Two notable Democratic policy leaders praised the importance of religious liberty and called for bipartisan unification around the issue on Thursday evening.
William Galston, a senior domestic policy adviser to President Bill Clinton from 1993 to 1995, received the 2013 American Religious Freedom Award at the National Religious Freedom Conference Award Dinner. Katrina Lantos Swett, chairwoman of the United States Commission on International Religious Freedom (USCIRF), gave the keynote address at the dinner.
Galston received the award for his work to secure the passage of the Religious Freedom Restoration Act in 1993. Galston was the Clinton administration’s point person for the bill, which passed the House of Representatives unanimously and the Senate with only three dissenting votes.
A "misguided Supreme Court decision" made the bill necessary, Galston said. The Supreme Court ruled in Employment Division v. Smith that laws that apply to all people and those that incidentally impact an individual’s religious liberty do not run afoul of the Constitutional right to free exercise of religion.
"Religious liberty belongs to no party, to no ideology, to no creed," Galston said, recalling the strong bipartisan support for the bill.

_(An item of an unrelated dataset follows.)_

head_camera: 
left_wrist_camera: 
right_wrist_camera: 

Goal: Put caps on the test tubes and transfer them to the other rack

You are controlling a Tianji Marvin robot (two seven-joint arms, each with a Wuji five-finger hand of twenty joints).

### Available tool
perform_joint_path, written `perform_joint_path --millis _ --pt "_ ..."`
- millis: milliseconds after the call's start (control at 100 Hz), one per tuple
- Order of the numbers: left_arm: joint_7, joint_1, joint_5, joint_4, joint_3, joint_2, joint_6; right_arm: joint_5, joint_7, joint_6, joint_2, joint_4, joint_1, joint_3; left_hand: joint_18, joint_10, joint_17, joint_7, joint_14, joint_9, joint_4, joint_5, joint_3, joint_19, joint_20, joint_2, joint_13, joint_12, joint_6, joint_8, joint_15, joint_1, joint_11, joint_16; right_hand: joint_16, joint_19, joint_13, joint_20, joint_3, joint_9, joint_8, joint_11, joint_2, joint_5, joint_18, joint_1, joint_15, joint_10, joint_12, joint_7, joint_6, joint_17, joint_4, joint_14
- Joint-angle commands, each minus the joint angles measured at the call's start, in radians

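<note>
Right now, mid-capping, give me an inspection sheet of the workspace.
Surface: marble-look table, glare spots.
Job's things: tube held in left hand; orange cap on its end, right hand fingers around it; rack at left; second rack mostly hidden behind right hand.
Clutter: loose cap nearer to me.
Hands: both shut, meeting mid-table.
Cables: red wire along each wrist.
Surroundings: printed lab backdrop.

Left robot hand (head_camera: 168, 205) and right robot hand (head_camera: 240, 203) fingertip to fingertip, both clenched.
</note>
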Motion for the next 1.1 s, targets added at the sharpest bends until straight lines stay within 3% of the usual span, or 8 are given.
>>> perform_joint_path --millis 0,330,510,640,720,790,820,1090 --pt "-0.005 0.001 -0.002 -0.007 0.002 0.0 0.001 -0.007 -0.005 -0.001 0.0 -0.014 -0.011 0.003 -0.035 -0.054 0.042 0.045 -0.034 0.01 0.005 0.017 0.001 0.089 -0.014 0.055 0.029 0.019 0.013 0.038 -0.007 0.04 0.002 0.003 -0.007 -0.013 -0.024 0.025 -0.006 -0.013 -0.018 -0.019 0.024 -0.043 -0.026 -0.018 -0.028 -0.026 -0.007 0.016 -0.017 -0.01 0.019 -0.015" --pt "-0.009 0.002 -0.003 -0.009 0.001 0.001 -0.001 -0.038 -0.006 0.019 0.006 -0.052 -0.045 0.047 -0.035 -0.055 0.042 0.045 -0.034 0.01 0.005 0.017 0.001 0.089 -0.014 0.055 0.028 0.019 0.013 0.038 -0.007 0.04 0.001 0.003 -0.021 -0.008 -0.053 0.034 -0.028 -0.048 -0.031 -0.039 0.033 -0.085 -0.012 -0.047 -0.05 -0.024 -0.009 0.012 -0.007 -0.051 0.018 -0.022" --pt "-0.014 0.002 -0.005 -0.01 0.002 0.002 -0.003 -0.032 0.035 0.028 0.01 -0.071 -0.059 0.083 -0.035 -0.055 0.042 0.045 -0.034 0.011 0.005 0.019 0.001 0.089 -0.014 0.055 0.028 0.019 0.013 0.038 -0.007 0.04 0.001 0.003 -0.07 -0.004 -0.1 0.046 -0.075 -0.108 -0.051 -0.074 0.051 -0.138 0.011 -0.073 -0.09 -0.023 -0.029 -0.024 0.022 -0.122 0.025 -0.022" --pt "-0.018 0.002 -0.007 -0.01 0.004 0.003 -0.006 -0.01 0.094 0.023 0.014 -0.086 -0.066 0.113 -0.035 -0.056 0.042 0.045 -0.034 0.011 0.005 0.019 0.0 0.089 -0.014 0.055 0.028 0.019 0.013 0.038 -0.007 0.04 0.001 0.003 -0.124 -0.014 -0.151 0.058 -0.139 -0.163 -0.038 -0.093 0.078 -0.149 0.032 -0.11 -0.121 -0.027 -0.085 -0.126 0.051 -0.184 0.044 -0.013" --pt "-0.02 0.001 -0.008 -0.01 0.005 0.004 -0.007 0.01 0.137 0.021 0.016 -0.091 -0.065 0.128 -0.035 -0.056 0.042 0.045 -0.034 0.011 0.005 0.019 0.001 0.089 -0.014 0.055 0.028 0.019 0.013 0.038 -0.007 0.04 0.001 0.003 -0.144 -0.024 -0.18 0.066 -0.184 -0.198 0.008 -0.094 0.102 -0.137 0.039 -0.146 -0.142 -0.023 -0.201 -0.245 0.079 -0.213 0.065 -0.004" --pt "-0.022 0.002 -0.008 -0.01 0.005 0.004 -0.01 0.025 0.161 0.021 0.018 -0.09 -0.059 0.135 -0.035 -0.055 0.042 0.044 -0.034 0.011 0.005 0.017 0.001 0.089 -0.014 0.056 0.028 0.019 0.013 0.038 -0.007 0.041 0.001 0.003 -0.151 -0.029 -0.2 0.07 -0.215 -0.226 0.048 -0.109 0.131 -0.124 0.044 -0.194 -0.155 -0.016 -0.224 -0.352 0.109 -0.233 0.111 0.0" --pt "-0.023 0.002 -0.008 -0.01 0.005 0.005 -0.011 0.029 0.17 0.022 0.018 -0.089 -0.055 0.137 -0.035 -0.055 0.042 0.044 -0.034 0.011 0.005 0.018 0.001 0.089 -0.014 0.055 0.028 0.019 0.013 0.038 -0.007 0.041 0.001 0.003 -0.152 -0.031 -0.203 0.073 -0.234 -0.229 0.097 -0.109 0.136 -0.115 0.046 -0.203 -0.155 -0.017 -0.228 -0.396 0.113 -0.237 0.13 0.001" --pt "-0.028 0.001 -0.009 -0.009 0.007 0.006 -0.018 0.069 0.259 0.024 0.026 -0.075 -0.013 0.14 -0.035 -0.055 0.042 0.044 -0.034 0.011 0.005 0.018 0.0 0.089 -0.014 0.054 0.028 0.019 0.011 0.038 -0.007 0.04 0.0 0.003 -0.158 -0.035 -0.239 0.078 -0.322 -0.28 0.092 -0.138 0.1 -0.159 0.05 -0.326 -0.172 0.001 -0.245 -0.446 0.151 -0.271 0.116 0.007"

"We should strive toward it ceaselessly," he told the assembled group of about 100.
Richard Land, president of the Southern Baptist Convention’s Ethics and Religious Liberty Commission, introduced Galston. He praised Galston’s policy and intellectual contributions to American politics.
"Woven throughout his work is an emphasis on restoring civility to public discourse," Land said.
Galston echoed this idea in his remarks, calling for religious liberty to be "an island of unity in a sea of division."
Senate Majority Leader Harry Reid (D., Nev.) appointed Swett to USCIRF in 2012, which unanimously elected her chairwoman later that year. Swett is also the daughter of the only Holocaust survivor to be elected to Congress.
Swett, speaking in her personal capacity and not as chairwoman, said that religious freedom in America is "remarkably robust and secure," but she also noted that it faces strong challenges from society’s increasing secularization and the redefinition of social institutions like marriage.
One option for religious followers in the face of increasing pressure on their faith would be for them to retreat from public life.
"For people of religious convictions to abandon the public square would be, I believe, an abdication of both their rights and duties as citizens, and our nation and the world would be poorer for it," she said.
She encouraged those fighting for religious liberty "to get comfortable as a movement in your own policy skin" and to think self-critically about the accusations leveled against them by their opponents. She also encouraged them to respect the arguments and passion of their opponents and to look toward the "long game" in their strategy.
"I don’t need to remind you of all people that many of the most important moral crusades in our nation’s history were conceived of and led by women and men who were inspired by their faith to try and build a more just world," she told the group, specifically mentioning the abolitionist and civil rights movements.